__EXERCISE DIRECTIONS__. Could you tally the lines of the entries that carry the string "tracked"? Reply with the number and nothing more.

__PROVIDED DATA__.
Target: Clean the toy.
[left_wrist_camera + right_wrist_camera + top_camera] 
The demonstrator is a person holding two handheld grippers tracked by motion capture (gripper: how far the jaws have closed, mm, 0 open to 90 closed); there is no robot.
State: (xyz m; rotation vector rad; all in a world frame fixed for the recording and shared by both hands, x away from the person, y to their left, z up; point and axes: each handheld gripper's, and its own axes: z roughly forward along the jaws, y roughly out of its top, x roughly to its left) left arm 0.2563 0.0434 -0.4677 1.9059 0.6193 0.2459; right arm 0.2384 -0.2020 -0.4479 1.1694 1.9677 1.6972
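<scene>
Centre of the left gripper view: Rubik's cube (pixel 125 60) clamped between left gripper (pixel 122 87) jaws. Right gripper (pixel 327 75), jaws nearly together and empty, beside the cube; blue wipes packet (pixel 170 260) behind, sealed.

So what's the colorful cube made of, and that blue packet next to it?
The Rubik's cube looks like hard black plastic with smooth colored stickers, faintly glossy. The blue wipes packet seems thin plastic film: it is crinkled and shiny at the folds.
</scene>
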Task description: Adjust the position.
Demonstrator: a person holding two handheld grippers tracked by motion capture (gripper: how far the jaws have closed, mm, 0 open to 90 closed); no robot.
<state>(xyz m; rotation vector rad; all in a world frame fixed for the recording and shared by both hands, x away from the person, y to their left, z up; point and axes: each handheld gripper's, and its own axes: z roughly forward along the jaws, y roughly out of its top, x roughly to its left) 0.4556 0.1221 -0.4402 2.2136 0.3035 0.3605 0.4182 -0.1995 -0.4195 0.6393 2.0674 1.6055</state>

__WRITTEN RESPONSE__. 2